I have a property edApp.name I query with match. I have confirmed that the mapping for is "type": "string" so it should be analyzed.
When I query with match, I get a different number of hits each time.
I see the same behaviour whether querying all documents with /_search or a subset through a read alias.

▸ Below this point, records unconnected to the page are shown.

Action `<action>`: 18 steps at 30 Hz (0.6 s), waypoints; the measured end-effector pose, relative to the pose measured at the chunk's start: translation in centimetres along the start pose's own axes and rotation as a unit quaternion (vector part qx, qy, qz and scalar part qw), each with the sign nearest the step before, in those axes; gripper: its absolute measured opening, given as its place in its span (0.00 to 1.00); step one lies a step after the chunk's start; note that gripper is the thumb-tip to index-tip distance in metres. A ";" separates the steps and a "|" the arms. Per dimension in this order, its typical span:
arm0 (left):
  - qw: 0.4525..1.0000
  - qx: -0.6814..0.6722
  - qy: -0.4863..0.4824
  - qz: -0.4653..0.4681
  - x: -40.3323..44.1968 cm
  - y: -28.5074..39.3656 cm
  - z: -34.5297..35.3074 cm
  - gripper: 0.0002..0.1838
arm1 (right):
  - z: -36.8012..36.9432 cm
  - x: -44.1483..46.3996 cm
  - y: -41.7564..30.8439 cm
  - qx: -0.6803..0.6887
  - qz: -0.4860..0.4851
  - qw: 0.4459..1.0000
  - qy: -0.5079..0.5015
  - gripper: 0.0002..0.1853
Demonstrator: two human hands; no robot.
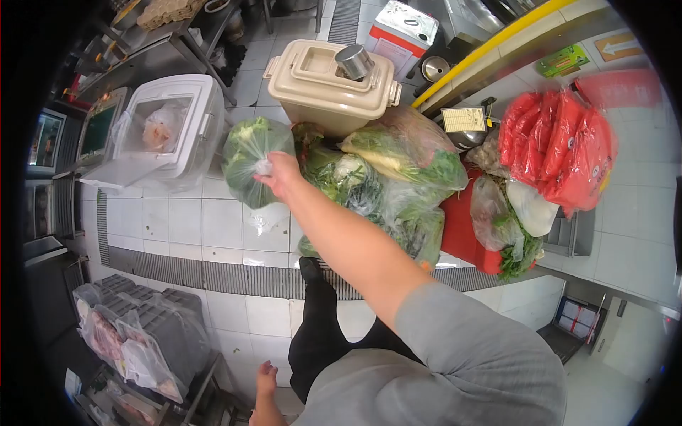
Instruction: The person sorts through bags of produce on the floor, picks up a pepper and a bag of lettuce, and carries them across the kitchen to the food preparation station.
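My right hand (280, 174) is closed around the gathered neck of a clear plastic bag of green vegetables (249, 145), which looks like broccoli or leafy greens. The bag hangs in front of me, between a white lidded bin (170, 92) and a pile of bagged vegetables (348, 177). Low beside my body, my left hand (266, 378) hangs with nothing in it, its fingers loosely apart. Leafy greens and pale, long vegetables show through the plastic of the pile.
Behind the pile stands a beige lidded tub (320, 78) with a metal cup (354, 62) on top. Red plastic bags (558, 145) hang at right. Grey crates (153, 319) with bagged meat stand at lower left. A drain grate (234, 278) crosses the tiled floor.
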State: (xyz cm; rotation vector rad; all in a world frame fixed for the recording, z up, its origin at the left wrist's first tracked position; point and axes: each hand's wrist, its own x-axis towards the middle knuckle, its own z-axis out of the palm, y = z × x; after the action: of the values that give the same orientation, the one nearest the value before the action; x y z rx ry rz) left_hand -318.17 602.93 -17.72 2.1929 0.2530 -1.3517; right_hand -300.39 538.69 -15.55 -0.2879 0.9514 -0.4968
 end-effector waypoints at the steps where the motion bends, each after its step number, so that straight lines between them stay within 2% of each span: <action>1: 1.000 0.017 -0.007 -0.023 -0.1 0.4 -0.3 0.29 | -1.5 0.6 0.3 0.000 -0.001 1.000 0.005 0.04; 3: 1.000 0.014 -0.016 -0.012 0.9 -0.5 -0.6 0.29 | -5.6 0.9 1.6 -0.134 0.027 0.991 -0.005 0.11; 4: 1.000 0.008 -0.021 -0.001 1.2 -0.8 -0.8 0.28 | -9.6 2.2 3.8 -0.150 0.027 0.987 -0.047 0.08; 6: 1.000 0.009 -0.016 0.003 1.3 0.9 -0.3 0.28 | -15.6 0.2 6.2 -0.373 0.017 0.927 -0.034 0.04; 7: 1.000 0.006 -0.007 0.007 1.5 1.9 0.1 0.28 | -19.8 -1.2 7.5 -0.415 0.023 0.908 -0.049 0.04; 8: 1.000 0.015 -0.014 0.005 2.0 2.7 0.4 0.28 | -26.6 -1.3 10.8 -0.569 -0.137 0.800 -0.135 0.09; 9: 0.999 0.030 -0.024 0.021 2.7 3.3 0.7 0.28 | -29.1 -4.3 10.7 -0.520 0.032 0.853 -0.038 0.14; 10: 0.998 0.047 -0.035 0.038 3.4 4.2 1.0 0.27 | -36.2 -4.7 12.8 -0.596 -0.002 0.796 -0.103 0.12; 11: 0.997 0.059 -0.042 0.039 3.7 5.4 1.6 0.27 | -36.6 -9.9 9.5 -0.632 0.062 0.771 -0.038 0.12; 12: 0.995 0.074 -0.048 0.040 3.8 7.0 2.5 0.27 | -40.6 -12.3 8.8 -0.699 0.070 0.709 -0.061 0.13; 13: 0.994 0.089 -0.053 0.040 4.0 8.6 3.5 0.28 | -49.6 -12.2 12.2 -0.809 -0.007 0.580 -0.093 0.16; 14: 0.992 0.101 -0.057 0.042 4.8 10.0 4.4 0.28 | -49.8 -15.9 9.2 -0.750 0.104 0.650 0.057 0.17; 16: 0.968 0.220 -0.068 0.097 6.6 11.6 6.6 0.29 | -57.6 -18.0 7.5 -0.817 0.132 0.560 -0.033 0.19; 17: 0.962 0.237 -0.070 0.115 8.2 11.6 7.6 0.30 | -58.8 -20.0 5.5 -0.821 0.101 0.562 0.013 0.20; 18: 0.956 0.257 -0.066 0.123 8.2 13.2 9.2 0.29 | -63.1 -19.4 6.5 -0.756 0.115 0.629 0.142 0.20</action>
State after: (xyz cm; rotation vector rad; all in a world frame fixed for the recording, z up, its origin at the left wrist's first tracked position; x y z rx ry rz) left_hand -315.68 585.97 -23.46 2.4193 -0.4589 -1.5343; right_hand -360.41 553.14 -39.85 -1.6299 1.5181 0.6887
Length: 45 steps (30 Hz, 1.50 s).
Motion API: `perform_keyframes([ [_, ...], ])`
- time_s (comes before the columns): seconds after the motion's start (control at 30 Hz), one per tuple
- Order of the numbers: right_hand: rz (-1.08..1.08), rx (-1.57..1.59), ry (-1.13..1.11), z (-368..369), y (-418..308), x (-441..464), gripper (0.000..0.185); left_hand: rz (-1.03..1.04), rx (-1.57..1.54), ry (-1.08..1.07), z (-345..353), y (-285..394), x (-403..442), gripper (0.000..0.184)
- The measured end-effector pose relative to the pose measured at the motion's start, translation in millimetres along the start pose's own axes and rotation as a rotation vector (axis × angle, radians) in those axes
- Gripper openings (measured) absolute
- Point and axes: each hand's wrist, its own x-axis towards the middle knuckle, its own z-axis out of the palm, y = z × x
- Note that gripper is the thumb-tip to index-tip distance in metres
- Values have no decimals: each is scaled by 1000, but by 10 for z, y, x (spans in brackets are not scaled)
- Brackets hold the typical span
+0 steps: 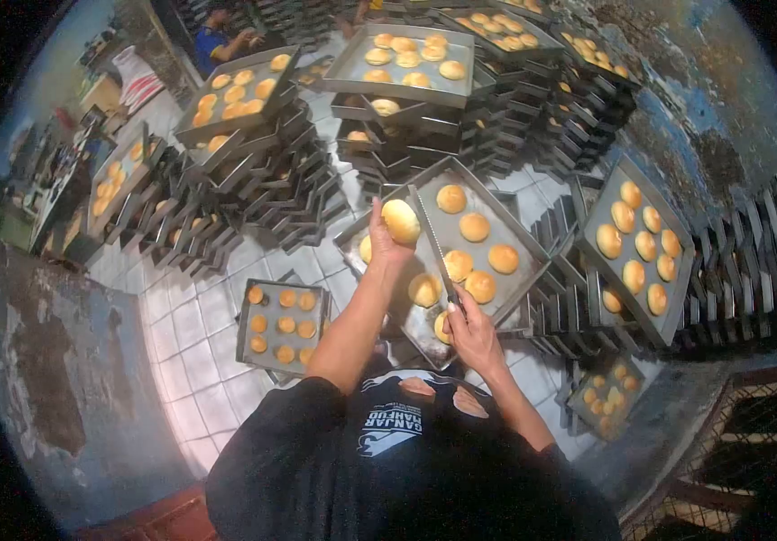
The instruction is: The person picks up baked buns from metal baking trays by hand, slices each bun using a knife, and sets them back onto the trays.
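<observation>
A round golden bun (400, 222) is held in my left hand (388, 242), over the near tray. My right hand (472, 335) grips the handle of a long serrated knife (431, 225), whose blade points up and away, just right of the bun. Beneath both hands lies a metal tray (519, 305) with several golden buns, among them one (473, 227) right of the blade. Another bun (424, 290) sits between my wrists. Part of one more bun (444, 327) is hidden by my right hand.
Stacked trays of buns stand ahead (400, 88), at the left (192, 135) and at the right (668, 325). A small tray (242, 338) is low on the left, another (579, 410) low on the right. A person (211, 41) in blue is at the back left.
</observation>
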Motion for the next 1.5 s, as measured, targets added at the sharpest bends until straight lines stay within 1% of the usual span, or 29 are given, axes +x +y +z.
perform_keyframes([
  [0.03,-55,-34,32,17,-60,-34,46,11,-1,-2,-8,50,30,44],
  [0.1,-66,-86,10,-2,-181,-128,46,-17,-53,-71,46,119,-8,44],
  [0.17,-75,-139,-4,2,-223,-176,46,-11,-43,-58,146,131,-93,43],
  [0.23,-147,-166,20,27,-215,-240,44,-10,-32,-42,128,128,-93,42],
  [0.3,-130,-166,0,35,-170,-265,44,-72,-70,-229,94,138,-52,42],
  [0.37,-110,-167,-22,62,-76,-271,43,-57,-56,-201,68,102,-26,43],
  [0.43,-177,-212,37,107,12,-246,43,-44,-40,-176,95,52,-54,43],
  [0.5,-221,-219,72,134,26,-202,42,-18,78,-35,133,-11,-114,46],
  [0.57,-258,-221,111,157,-67,-117,42,-75,88,-55,232,-105,-302,47],
  [0.63,-168,-156,69,129,-262,30,40,-136,99,-74,217,-226,-399,48],
  [0.67,-249,-144,103,172,-128,154,39,-158,104,-114,194,-274,-408,49],
  [0.7,-247,-141,106,165,-154,177,39,-178,108,-153,174,-290,-414,51],
  [0.73,-209,-158,82,150,-191,180,39,-127,151,-81,193,-281,-433,52],
  [0.77,-172,-178,61,133,-208,175,40,-133,155,-82,170,-248,-373,52],
  [0.8,-173,-178,67,135,-164,115,40,-88,133,-67,74,-186,-212,51],
  [0.83,-194,-275,85,153,-80,2,39,-38,109,-52,90,-104,-170,51],
  [0.87,-215,-374,100,170,-18,-73,38,-45,113,-72,83,-35,-156,49],
  [0.9,-219,-378,98,180,2,-96,38,-41,109,-74,91,-40,-172,49],
  [0.97,-260,-303,172,204,30,-133,36,-8,336,-53,72,-113,-257,49],
  [1.0,-252,-299,182,179,-12,-72,36,30,366,-58,103,-217,-341,50],
  [1.07,-85,-190,82,76,-147,166,35,30,426,-94,48,-403,-396,50],
  [1.1,-81,-183,91,55,-142,205,35,47,475,-131,31,-447,-397,51],
  [1.17,-117,-217,44,17,-122,277,35,42,416,-83,48,-389,-305,50],
  [1.23,-146,-288,55,20,-77,47,34,24,401,-11,165,-200,-351,50],
  [1.27,-175,-363,62,31,-37,-73,33,47,313,-55,97,-140,-235,52],
  [1.3,-178,-363,52,48,39,-123,33,56,311,-49,116,-121,-276,52],
  [1.37,-152,-253,50,101,201,-186,31,74,453,-38,118,-115,-408,54],
  [1.43,-162,-276,65,108,123,-21,31,28,459,-16,59,-337,-517,54],
  [1.5,-175,-298,84,63,99,186,31,-27,400,-53,-59,-513,-508,53],
])
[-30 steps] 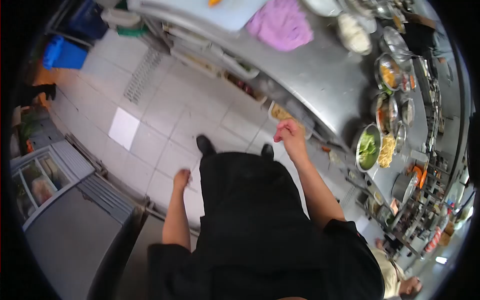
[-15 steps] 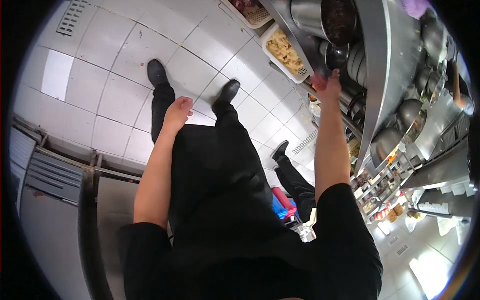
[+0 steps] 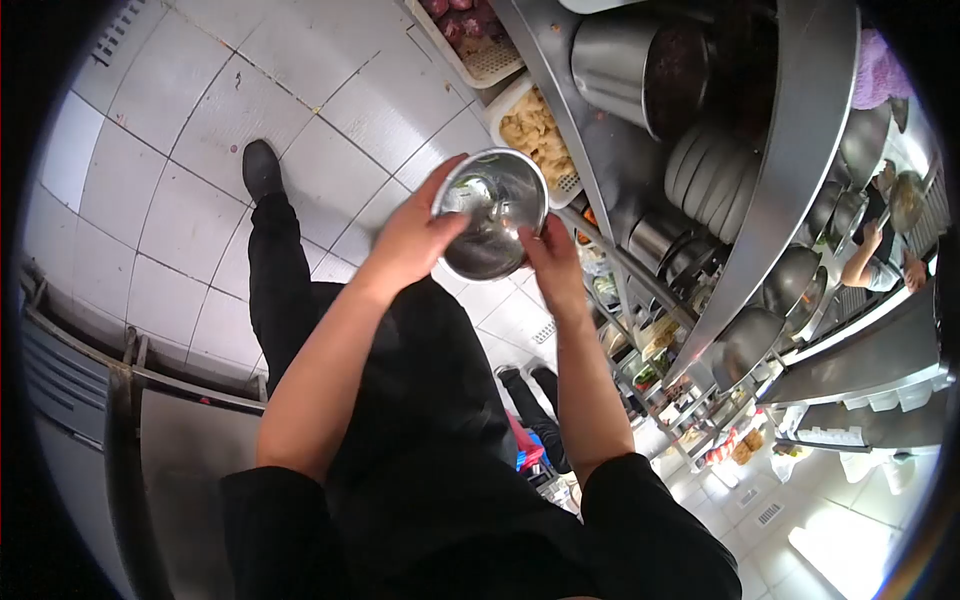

Newer update: A dynamically mapped field seems to be the culprit. The field is generated.edApp.name and it gets dynamically mapped with "not_analyzed". As soon as a document with this field is indexed, the analyzer for edApp.name breaks and I start seeing the weird results with match queries.
document:
{
@context: "http://purl.imsglobal.org/ctx/caliper/v1/Context",
edApp: {
name: "ReadingRainbow"
}
}
mapping:
"dynamic_templates": [
{
"string_theory": {
"mapping": {
"index": "not_analyzed",
"type": "string",
"doc_values": true
},
"match": "*",
"match_mapping_type": "string"
}
},
{
"i_dont_know_you": {
"mapping": {
"enabled": false
},
"match_mapping_type": "object",
"path_match": "*.extensions.*"
}
}
],
"properties": {
"_all": {
"enabled": false
},
"_timestamp": {
"enabled": true
},
...
"edApp": {
"properties": {
"name": {
"type": "string"
}
}
}
}
query returning inconsistent results:
{
"query": {
"match": {
"edApp.name": "ReadingRainbow"
}
}
}
hits.total values when running query multiple times: [44, 56, 57, 69]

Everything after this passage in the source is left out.